Wishing for it to whisk me away into the fervor, instead of falling away coldly to feel the long-overdue remorse of what have I done?
~
I've been on Quackity's stream for about 3 hours. He's been dragging me around the SMP, making me the star of his show, asking a bunch of nonsensical questions and even more so objectives. Flaunting endlessly with his new autotune feature, I find myself wondering how I ever found it funny as the painful vocalizations and his cheerful demeanor becomes too loud.
A sleepless night, a textless day. Jumping on the stream invitation with eagerness I begin to question as another high-pitched note screeches through my headset.
I indulge in the fact that I'm merely a guest on his stream, not my own. Relishing the freeness of not having the camera on me, not having to assume any sense of presentation. I look like a mess; features humorless and dull, hood tugged messily over hair I don't care enough to brush out.
Standing in place, I watch Quackity's character dance around mine, on the beat of whatever freestyle he's on, and catch glimpses of Bad as he begins to follow him. I reach for the mouse, forcing my avatar to take a few steps forward to escape their dizzying swarm.
A hand massages half of my face as I lean back in my seat again and draw the hoodie sleeves over my palms. I fumble with the strings and pull so the hood compresses, reaching up to tug the fabric in-between my ears and my headset.
I'm exhausted. Rubbing my eyes, my vision does funny swirls.
The painful remembrance of my call with Sapnap, keeping me up no matter how badly I wanted to forget. Tossing and turning restlessly as the blankets constricted my movements, until scanty sleep finally claimed me. Waking up with nothing to look forward to, feeling the cold shoulder even an ocean apart, a frustrating deficiency of notifications with the so very few that trickled in on my phone screen.
My eyes slit open and I allow some of the chaos in again. It's muffled against the hood. Thankfully.
I let out a strained, silent breath that I make sure the audience doesn't hear. This stream feels like more of a punishment than an escape now.
My hand reaches out through the darkness, grappling blindly at the desktop until it lands on my phone. Figuring there's nothing better to do, I blink blearily as the screen glares its artificial glow.
I take one look at the top notification and immediately jolt. Any sense of fatigue flies off as dizzying energy races through my limbs. My eyes tear over the name, again, again, and again as the realization settles through the evaporating mist.
Dream.
There's actually relief coursing through me.
Dream. Finally.
It's an offer to call. The excitement is ridiculous but at the moment I can't really find it in myself to care.
I type out a confirmation with embarrassing enthusiasm. He responds almost immediately and it's so utterly stupid to say that I could faint from happiness but there's no better way to put it. It's only a testament to how disappointing the entire day has been.
I can't leave the stream fast enough. Putting up a show for 10 more seconds, making up an excuse of how I'm tired, making sure the apology is laid on thick. I guess I try to make it believable but I definitely think I disconnect from the voice channel before I even finish the last syllable of my words.
The silence is beautiful. I let out a freeing breath in the peace.
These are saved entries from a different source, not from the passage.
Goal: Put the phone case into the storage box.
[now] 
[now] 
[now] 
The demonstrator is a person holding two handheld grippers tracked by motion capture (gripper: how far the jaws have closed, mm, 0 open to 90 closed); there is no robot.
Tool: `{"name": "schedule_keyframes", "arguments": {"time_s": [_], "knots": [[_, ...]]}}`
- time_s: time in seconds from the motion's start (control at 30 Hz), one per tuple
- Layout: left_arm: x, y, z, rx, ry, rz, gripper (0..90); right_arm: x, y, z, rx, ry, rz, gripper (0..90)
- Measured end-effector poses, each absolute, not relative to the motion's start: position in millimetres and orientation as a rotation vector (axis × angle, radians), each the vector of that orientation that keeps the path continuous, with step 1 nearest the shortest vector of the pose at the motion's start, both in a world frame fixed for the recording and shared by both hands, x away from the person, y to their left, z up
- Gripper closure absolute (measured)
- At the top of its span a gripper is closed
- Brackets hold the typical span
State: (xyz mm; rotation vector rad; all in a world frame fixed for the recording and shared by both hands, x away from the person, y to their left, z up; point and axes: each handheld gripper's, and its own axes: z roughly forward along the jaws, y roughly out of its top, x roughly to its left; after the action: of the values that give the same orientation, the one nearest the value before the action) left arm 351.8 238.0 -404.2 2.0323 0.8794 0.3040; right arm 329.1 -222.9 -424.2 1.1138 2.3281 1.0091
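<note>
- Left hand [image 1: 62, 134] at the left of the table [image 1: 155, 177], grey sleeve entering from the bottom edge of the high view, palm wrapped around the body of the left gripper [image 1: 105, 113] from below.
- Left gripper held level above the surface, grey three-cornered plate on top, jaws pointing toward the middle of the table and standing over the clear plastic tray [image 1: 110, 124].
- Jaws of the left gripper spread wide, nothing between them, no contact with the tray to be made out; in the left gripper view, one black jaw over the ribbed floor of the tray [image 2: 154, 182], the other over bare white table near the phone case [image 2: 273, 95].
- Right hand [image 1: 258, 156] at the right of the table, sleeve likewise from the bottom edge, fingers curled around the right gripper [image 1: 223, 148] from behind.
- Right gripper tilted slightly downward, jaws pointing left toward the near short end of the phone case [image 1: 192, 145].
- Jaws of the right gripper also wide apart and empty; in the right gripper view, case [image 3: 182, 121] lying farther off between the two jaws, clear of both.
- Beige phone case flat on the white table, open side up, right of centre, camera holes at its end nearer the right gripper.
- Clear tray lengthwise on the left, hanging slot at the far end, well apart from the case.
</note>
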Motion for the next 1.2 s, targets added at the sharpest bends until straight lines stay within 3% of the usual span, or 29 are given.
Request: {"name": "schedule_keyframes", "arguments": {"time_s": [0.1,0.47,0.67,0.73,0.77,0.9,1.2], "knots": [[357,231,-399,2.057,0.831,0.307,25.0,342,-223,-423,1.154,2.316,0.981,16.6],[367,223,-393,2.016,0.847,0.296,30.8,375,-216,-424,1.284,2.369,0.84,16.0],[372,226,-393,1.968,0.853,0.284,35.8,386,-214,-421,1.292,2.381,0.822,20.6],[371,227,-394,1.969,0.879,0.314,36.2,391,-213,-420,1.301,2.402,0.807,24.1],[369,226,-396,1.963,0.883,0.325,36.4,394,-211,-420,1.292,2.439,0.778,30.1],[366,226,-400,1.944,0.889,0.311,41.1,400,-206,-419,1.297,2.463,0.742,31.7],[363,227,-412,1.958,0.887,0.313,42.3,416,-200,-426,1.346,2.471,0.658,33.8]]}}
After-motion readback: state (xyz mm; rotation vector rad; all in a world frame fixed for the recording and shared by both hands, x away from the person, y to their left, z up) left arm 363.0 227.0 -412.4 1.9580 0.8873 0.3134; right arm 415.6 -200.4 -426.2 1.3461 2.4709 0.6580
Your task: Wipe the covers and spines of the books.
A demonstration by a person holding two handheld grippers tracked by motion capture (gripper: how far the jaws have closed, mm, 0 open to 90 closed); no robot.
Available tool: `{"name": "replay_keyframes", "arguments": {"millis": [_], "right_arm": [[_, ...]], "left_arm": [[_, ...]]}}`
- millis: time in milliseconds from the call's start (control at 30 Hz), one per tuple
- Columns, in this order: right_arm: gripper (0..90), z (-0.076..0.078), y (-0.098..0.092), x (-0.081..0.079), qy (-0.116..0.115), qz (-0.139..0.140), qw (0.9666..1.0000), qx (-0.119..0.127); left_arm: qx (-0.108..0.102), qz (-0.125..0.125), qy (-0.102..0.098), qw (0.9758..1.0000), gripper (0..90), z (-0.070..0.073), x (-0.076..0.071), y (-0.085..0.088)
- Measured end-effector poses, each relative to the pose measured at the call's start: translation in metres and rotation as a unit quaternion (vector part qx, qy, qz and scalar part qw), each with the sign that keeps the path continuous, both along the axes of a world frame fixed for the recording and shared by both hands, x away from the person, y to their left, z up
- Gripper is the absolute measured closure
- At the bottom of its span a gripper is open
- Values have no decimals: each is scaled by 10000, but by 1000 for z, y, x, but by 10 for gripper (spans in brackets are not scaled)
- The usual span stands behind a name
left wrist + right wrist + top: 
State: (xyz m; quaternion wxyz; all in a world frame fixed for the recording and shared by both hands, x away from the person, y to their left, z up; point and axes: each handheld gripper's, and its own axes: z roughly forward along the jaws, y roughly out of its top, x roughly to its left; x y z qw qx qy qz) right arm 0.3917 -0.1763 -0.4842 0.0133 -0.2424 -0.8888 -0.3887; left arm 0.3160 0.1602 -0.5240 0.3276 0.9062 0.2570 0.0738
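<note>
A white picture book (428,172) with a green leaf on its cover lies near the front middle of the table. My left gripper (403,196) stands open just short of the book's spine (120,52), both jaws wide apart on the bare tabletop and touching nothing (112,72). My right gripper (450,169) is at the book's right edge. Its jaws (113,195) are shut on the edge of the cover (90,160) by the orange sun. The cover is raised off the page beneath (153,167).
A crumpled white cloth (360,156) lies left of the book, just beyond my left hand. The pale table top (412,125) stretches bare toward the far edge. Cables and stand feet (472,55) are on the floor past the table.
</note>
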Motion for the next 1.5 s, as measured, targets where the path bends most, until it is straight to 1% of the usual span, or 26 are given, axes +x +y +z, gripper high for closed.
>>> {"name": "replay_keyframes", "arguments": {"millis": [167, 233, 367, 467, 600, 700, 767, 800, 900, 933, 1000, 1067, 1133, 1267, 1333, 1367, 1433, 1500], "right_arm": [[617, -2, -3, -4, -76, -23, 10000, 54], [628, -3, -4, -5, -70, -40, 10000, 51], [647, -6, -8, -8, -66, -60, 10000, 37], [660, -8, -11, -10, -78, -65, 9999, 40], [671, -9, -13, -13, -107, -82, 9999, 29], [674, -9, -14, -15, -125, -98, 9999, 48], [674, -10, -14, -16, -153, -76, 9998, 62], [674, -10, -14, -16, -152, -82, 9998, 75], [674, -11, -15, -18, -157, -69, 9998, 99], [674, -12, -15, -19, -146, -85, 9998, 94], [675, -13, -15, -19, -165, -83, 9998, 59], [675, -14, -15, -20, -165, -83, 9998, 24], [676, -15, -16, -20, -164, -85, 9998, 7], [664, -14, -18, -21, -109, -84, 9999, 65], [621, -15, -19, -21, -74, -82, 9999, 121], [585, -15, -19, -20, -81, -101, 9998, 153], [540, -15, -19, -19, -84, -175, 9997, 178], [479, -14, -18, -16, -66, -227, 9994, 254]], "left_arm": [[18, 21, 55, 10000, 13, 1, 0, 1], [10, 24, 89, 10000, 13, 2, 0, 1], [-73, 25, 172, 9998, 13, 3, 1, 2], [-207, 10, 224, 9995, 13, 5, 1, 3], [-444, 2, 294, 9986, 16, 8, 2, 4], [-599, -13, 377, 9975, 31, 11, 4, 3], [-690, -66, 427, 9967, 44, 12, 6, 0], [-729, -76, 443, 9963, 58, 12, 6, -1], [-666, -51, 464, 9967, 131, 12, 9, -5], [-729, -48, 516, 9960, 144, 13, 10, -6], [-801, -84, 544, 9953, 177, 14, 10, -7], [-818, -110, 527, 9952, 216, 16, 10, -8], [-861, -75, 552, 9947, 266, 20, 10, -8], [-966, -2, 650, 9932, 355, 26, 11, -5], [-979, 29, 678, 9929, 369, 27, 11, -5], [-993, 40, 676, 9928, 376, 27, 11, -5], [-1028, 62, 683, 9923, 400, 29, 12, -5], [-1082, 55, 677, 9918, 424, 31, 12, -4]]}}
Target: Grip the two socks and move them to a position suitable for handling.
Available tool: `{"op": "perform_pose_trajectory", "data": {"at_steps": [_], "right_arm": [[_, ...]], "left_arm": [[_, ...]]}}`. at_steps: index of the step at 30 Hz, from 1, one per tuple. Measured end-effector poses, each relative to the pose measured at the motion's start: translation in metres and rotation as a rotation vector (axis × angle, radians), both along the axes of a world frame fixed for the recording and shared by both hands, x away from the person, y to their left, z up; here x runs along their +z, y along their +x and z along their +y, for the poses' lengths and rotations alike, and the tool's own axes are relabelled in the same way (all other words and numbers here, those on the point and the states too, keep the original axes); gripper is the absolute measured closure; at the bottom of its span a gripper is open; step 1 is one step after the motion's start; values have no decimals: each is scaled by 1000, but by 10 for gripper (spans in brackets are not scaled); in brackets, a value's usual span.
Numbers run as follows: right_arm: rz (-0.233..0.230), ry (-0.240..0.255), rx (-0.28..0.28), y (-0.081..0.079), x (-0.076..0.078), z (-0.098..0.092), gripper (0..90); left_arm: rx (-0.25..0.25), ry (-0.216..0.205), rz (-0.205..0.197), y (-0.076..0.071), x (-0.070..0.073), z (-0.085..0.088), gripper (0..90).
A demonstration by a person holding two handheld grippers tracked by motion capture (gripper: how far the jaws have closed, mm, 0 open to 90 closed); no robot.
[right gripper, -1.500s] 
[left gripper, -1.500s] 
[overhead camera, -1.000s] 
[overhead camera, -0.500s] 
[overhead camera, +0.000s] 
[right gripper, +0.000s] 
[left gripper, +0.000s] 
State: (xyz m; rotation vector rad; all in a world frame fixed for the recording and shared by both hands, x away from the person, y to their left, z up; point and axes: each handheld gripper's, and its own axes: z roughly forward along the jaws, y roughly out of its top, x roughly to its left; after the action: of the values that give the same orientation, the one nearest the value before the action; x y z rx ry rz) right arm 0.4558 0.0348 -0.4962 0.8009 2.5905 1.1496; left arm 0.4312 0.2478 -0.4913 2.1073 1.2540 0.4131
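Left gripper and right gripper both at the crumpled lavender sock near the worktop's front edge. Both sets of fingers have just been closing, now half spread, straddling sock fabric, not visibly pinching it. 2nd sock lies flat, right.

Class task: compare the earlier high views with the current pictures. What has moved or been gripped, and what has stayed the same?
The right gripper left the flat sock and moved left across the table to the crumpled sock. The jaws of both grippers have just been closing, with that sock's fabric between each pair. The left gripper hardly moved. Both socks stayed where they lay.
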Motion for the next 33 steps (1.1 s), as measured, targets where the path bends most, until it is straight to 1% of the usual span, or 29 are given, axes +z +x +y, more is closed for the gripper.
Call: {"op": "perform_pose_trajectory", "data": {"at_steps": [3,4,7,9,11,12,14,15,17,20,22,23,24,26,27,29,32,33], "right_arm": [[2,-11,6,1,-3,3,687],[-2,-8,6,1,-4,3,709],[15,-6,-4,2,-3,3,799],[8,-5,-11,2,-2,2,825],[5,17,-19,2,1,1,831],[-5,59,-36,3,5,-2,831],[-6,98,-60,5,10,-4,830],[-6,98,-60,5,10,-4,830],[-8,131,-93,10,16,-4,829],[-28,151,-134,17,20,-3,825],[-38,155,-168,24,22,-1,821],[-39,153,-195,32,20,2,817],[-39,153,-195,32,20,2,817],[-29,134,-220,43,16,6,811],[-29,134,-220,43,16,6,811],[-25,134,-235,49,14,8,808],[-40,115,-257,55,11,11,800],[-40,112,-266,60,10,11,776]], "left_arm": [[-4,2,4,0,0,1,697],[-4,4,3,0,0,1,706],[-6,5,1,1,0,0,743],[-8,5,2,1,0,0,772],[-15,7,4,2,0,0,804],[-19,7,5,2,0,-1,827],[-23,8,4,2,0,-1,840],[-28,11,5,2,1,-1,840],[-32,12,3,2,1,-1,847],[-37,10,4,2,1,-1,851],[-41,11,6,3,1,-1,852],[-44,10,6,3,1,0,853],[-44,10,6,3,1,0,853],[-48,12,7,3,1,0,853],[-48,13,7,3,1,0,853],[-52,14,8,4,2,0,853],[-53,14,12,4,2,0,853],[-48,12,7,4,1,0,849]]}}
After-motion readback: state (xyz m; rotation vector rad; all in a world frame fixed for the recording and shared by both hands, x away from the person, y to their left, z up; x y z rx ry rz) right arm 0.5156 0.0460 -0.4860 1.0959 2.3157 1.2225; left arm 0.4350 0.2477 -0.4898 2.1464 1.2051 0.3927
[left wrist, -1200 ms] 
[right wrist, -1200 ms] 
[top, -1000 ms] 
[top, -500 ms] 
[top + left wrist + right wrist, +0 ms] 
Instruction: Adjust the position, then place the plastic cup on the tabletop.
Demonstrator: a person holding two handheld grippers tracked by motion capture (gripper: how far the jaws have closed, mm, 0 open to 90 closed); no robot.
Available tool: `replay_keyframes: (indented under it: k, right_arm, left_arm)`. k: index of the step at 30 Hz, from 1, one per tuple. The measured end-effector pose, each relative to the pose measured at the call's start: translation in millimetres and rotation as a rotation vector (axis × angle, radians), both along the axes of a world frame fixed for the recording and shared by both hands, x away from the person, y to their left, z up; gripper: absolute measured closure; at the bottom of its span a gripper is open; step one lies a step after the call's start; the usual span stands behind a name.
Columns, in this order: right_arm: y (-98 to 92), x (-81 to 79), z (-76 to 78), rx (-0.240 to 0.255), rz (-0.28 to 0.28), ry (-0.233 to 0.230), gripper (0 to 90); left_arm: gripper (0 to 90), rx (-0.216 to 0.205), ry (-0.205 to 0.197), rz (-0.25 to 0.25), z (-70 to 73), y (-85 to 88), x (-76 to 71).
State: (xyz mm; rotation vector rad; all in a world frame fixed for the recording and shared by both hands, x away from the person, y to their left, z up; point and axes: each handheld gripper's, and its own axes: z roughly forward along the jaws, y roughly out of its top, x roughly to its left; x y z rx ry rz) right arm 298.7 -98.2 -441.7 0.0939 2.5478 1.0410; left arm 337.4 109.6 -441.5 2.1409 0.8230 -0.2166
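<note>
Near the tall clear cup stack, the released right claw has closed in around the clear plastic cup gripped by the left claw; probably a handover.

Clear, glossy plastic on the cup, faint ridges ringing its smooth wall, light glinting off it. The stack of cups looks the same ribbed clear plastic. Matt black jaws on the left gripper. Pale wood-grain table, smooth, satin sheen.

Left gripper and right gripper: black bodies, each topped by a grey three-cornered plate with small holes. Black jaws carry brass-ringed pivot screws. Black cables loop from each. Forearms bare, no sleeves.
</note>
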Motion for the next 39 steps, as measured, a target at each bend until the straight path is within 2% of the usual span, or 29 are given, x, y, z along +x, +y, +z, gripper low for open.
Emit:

Carefully my eyes sweep over the screen when the call lights it up. Finally.
As I put my headset on and my thumb hovers over the button to accept, I'm halted by... excitement. The same I've been feeling, in amounts that I've labelled as ridiculous.
Ridiculous.
I stare at the screen and it dies. An uneasy realization takes place.
A lot. I felt a lot. Maybe too much.
I force my finger to press the button. No, the day's just been rough. He's my escape.
But that isn't normal either, is it?